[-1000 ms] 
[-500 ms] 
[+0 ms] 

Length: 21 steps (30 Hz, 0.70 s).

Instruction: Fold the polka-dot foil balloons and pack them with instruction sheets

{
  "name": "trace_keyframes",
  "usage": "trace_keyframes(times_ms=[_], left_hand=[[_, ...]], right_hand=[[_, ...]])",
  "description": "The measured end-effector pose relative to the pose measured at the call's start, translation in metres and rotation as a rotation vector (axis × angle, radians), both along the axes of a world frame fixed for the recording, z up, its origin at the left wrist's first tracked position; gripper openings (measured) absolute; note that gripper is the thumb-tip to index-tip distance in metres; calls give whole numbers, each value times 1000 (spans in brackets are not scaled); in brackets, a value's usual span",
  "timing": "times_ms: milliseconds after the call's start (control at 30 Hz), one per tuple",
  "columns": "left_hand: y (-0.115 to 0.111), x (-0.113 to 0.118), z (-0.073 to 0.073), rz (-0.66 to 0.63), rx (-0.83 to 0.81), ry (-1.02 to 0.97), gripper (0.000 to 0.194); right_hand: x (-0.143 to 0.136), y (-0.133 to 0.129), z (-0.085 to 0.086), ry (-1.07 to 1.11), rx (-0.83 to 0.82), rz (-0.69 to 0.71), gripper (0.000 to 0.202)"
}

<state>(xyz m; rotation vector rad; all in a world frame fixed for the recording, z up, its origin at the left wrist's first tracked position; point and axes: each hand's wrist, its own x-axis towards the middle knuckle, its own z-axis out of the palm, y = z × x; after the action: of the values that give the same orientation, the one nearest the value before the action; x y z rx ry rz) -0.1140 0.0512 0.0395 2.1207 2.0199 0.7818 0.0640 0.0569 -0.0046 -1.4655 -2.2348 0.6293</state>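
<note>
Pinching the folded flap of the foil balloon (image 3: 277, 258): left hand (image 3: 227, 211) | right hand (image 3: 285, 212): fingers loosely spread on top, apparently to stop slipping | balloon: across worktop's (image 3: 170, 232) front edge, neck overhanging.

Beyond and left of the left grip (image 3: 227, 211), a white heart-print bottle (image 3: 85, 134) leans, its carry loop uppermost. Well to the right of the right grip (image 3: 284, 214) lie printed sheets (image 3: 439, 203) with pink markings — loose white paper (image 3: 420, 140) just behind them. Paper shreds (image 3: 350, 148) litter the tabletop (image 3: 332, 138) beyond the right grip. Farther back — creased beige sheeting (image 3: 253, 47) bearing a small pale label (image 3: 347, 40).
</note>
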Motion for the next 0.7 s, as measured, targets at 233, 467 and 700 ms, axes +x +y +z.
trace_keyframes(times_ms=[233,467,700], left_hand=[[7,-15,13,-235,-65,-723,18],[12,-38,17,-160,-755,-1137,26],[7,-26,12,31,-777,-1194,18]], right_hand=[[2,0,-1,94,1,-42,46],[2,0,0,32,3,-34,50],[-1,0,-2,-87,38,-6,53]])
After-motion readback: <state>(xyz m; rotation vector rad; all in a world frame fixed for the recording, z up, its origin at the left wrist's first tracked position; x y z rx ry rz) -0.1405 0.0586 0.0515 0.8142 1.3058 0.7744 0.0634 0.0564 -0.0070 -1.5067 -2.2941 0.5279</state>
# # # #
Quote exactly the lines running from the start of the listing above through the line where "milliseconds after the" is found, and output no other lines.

[-1000 ms] 
[-500 ms] 
[+0 ms] 

Length: 21 steps (30 Hz, 0.70 s).

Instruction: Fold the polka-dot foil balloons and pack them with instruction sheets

{
  "name": "trace_keyframes",
  "usage": "trace_keyframes(times_ms=[_], left_hand=[[_, ...]], right_hand=[[_, ...]])",
  "description": "The measured end-effector pose relative to the pose measured at the call's start, translation in metres and rotation as a rotation vector (axis × angle, radians), both along the axes of a world frame fixed for the recording, z up, its origin at the left wrist's first tracked position; gripper openings (measured) absolute; note that gripper is the thumb-tip to index-tip distance in metres; calls give whole numbers, each value times 1000 (spans in brackets are not scaled); in brackets, a value's usual span",
  "timing": "times_ms: milliseconds after the call's start (control at 30 Hz), one per tuple",

An answer has been given, and the exercise is complete.